Teams that adapt quickly to these challenges have a better chance of growing more successfully and efficiently, particularly as remote working becomes the new normal.
Lau also noted that within larger companies—as opposed to startups—there’s more structure to rolling out large, complicated tech initiatives: “If you don’t have the training, it’s hard for people making the jump to the enterprise to be successful, because they’re now in the belly of the beast, it’s mission critical software, but it’s moving slow by definition.”
For folks who are interested in managing and working in these sorts of large-scale environments, there’s a lot of opportunity out there. “For the larger companies that are more and more IT-backed, I think demand for project managers will certainly rise,” Lau added. “There’s a whole sphere of things companies need to think about, big projects that need to be carefully rolled out—for them it’s like flying at 100 mph and rebuilding the wing in flight.”
With that in mind, here are some key project management certifications that many project managers obtain as part of their training:
Project Management Professional (PMP)
This ultra-popular certification, offered by the Project Management Institute, has some strong requirements, including a four-year degree and 35 hours of project management education/training or CAPM certification. You’ll also need three years’ experience in leading projects. Not for beginners, in other words.
Certified Associate in Project Management (CAPM)
CAPM (also managed by the Project Management Institute) is for beginners who haven’t racked up quite enough experience to land their PMP.

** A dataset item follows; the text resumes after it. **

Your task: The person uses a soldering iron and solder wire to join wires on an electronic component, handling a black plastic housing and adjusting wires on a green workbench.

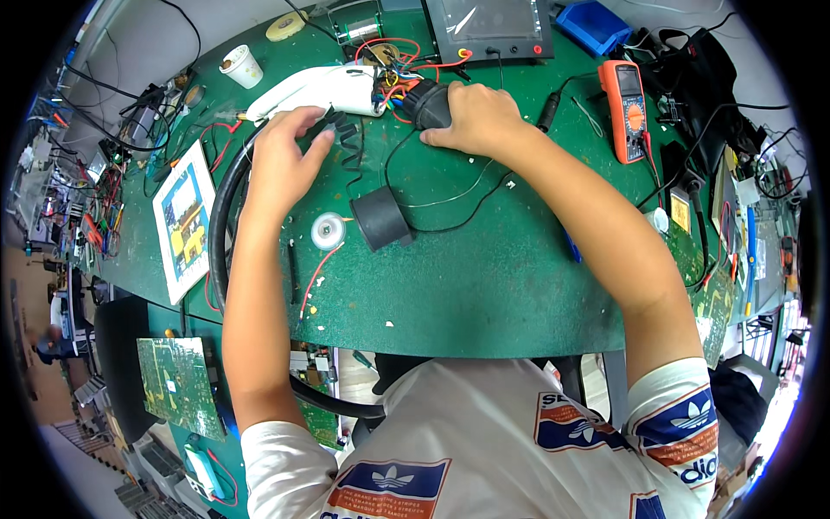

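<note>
My right hand (pixel 477 119) is closed around a black, round, ribbed connector head (pixel 428 105). Colored wires (pixel 399 86) run from it into the open end of a white plastic handle (pixel 324 88). My left hand (pixel 285 157) is over the near side of that handle, its thumb and fingers apart. By its thumb tip is a black zigzag strip (pixel 347 143); whether they touch is unclear. A thick black cable (pixel 221 221) curves past my left forearm. Nearer to me lie a black cylindrical sleeve (pixel 380 219) and a small clear round reel (pixel 328 231).
An orange multimeter (pixel 624 111) lies at the right. Behind the connector stands a dark-screened instrument (pixel 491 30), with a blue bin (pixel 595 28) beside it. A paper cup (pixel 241 67), solder spool (pixel 358 32) and framed picture sheet (pixel 185 223) are on the left. Loose wires cross the green table.
</note>
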Tool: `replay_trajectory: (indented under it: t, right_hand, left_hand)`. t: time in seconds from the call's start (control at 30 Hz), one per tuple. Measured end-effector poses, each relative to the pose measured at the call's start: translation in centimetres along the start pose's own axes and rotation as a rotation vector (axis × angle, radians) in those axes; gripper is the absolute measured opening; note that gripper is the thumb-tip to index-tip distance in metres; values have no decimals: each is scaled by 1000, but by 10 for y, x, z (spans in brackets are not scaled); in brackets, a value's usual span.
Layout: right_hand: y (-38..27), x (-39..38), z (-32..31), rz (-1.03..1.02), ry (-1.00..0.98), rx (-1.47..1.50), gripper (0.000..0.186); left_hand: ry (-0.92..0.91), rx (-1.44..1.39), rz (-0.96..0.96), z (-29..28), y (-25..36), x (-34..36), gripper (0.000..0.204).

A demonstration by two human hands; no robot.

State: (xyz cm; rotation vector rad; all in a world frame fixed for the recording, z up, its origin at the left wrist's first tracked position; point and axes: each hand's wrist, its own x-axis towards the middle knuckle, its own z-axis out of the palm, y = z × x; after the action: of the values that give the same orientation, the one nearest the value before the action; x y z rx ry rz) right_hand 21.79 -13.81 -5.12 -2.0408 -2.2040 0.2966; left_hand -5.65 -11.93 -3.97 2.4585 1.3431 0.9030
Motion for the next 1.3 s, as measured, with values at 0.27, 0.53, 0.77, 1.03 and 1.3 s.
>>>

Certified Project Director
A certification devoted to the more complicated aspects of project management, such as budgeting for large projects. It is overseen by the Global Association for Quality Management.
Certified Project Management Practitioner (CPMP)
This certification, overseen by the EC-Council, indexes management skills, including technical abilities.
Certified ScrumMaster (CSM)
This Scrum Alliance, certification deals with project managers’ knowledge of Agile, Scrum, and so on. Some project managers consider it an essential certification for team management.
Professional Scrum Master (PSM)
Produced by Scrum.org, this certification covers the skills and knowledge of Agile, Scrum, and the role of the Scrum Master. There are three levels of certifications for PSM.